▶ _WHAT TO DO_
Return the entire listing exactly, leaving nothing out.

▶ _DATA_

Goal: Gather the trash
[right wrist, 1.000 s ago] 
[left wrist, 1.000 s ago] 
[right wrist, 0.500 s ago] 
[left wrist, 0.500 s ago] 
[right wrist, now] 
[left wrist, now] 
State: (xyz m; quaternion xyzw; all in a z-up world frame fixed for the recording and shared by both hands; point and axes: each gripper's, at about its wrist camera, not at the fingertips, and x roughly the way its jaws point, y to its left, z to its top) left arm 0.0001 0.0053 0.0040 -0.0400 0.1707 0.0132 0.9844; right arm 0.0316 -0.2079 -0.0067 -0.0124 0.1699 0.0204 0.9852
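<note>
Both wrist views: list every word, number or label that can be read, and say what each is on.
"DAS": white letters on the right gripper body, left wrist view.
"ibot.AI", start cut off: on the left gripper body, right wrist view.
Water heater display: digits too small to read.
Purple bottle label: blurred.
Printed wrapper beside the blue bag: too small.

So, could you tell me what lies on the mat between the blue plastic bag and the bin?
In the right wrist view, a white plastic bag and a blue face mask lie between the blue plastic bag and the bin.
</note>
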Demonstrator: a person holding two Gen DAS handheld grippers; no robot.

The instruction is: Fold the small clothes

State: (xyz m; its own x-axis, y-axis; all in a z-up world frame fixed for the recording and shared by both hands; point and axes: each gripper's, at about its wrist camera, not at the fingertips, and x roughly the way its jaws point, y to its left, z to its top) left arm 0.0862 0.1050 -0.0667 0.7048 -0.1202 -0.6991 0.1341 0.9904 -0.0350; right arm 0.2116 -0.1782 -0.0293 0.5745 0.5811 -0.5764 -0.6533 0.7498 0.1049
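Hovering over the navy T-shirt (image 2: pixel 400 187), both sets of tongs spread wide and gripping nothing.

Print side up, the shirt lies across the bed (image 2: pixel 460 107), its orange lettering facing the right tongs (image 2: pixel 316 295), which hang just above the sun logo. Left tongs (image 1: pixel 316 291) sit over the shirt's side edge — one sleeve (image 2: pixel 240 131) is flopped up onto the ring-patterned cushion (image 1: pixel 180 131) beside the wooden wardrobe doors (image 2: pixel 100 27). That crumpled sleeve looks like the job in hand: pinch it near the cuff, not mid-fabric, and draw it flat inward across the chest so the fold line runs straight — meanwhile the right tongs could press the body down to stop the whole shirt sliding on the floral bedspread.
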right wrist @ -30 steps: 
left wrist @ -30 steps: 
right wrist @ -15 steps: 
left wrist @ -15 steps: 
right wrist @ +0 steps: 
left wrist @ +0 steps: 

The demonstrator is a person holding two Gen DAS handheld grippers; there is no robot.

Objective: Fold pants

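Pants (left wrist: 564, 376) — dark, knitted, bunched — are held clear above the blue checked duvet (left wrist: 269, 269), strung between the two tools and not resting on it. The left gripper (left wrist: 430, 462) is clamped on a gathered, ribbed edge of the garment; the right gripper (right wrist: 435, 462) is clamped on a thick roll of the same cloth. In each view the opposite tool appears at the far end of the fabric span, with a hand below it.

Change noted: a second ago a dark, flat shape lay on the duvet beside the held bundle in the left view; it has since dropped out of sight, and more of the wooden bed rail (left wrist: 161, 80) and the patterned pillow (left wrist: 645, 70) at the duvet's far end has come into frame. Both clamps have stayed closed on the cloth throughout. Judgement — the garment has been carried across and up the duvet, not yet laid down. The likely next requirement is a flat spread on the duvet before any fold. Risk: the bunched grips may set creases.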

▶ _SOLUTION TO THE EXERCISE_
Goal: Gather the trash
[right wrist, 1.000 s ago] 
[left wrist, 1.000 s ago] 
[right wrist, 0.500 s ago] 
[left wrist, 0.500 s ago] 
[right wrist, now] 
[left wrist, now] 
State: (xyz m; quaternion xyzw; all in a z-up world frame fixed for the recording and shared by both hands; point and axes: each gripper's, at about its wrist camera, not at the fingertips, and x roughly the way its jaws point, y to its left, z to its top) left arm 0.0001 0.0053 0.0040 -0.0400 0.1707 0.0132 0.9844; right arm 0.0316 -0.2079 -0.0067 -0.0124 0.1699 0.0204 0.9852
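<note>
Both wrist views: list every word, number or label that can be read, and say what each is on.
"DAS": white letters on the right gripper body, left wrist view.
"ibot.AI", start cut off: on the left gripper body, right wrist view.
Water heater display: digits too small to read.
Purple bottle label: blurred.
Printed wrapper beside the blue bag: too small.

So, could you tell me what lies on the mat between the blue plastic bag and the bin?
In the right wrist view, a white plastic bag and a blue face mask lie between the blue plastic bag and the bin.
</note>
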Demonstrator: a person holding two Gen DAS handheld grippers; no robot.

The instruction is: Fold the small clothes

State: (xyz m; its own x-axis, y-axis; all in a z-up world frame fixed for the recording and shared by both hands; point and axes: each gripper's, at about its wrist camera, not at the fingertips, and x roughly the way its jaws point, y to its left, z to its top) left arm 0.0862 0.1050 -0.0667 0.7048 -0.1202 -0.6991 0.1341 0.9904 -0.0350; right arm 0.2116 -0.1782 -0.0293 0.5745 0.5811 -0.5764 -0.6533 0.7498 0.1049
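Hovering over the navy T-shirt (image 2: pixel 400 187), both sets of tongs spread wide and gripping nothing.

Print side up, the shirt lies across the bed (image 2: pixel 460 107), its orange lettering facing the right tongs (image 2: pixel 316 295), which hang just above the sun logo. Left tongs (image 1: pixel 316 291) sit over the shirt's side edge — one sleeve (image 2: pixel 240 131) is flopped up onto the ring-patterned cushion (image 1: pixel 180 131) beside the wooden wardrobe doors (image 2: pixel 100 27). That crumpled sleeve looks like the job in hand: pinch it near the cuff, not mid-fabric, and draw it flat inward across the chest so the fold line runs straight — meanwhile the right tongs could press the body down to stop the whole shirt sliding on the floral bedspread.
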right wrist @ -30 steps: 
left wrist @ -30 steps: 
right wrist @ -15 steps: 
left wrist @ -15 steps: 
right wrist @ +0 steps: 
left wrist @ +0 steps: 

The demonstrator is a person holding two Gen DAS handheld grippers; there is no robot.

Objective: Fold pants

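Pants (left wrist: 564, 376) — dark, knitted, bunched — are held clear above the blue checked duvet (left wrist: 269, 269), strung between the two tools and not resting on it. The left gripper (left wrist: 430, 462) is clamped on a gathered, ribbed edge of the garment; the right gripper (right wrist: 435, 462) is clamped on a thick roll of the same cloth. In each view the opposite tool appears at the far end of the fabric span, with a hand below it.

Change noted: a second ago a dark, flat shape lay on the duvet beside the held bundle in the left view; it has since dropped out of sight, and more of the wooden bed rail (left wrist: 161, 80) and the patterned pillow (left wrist: 645, 70) at the duvet's far end has come into frame. Both clamps have stayed closed on the cloth throughout. Judgement — the garment has been carried across and up the duvet, not yet laid down. The likely next requirement is a flat spread on the duvet before any fold. Risk: the bunched grips may set creases.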

That brings the answer to completion.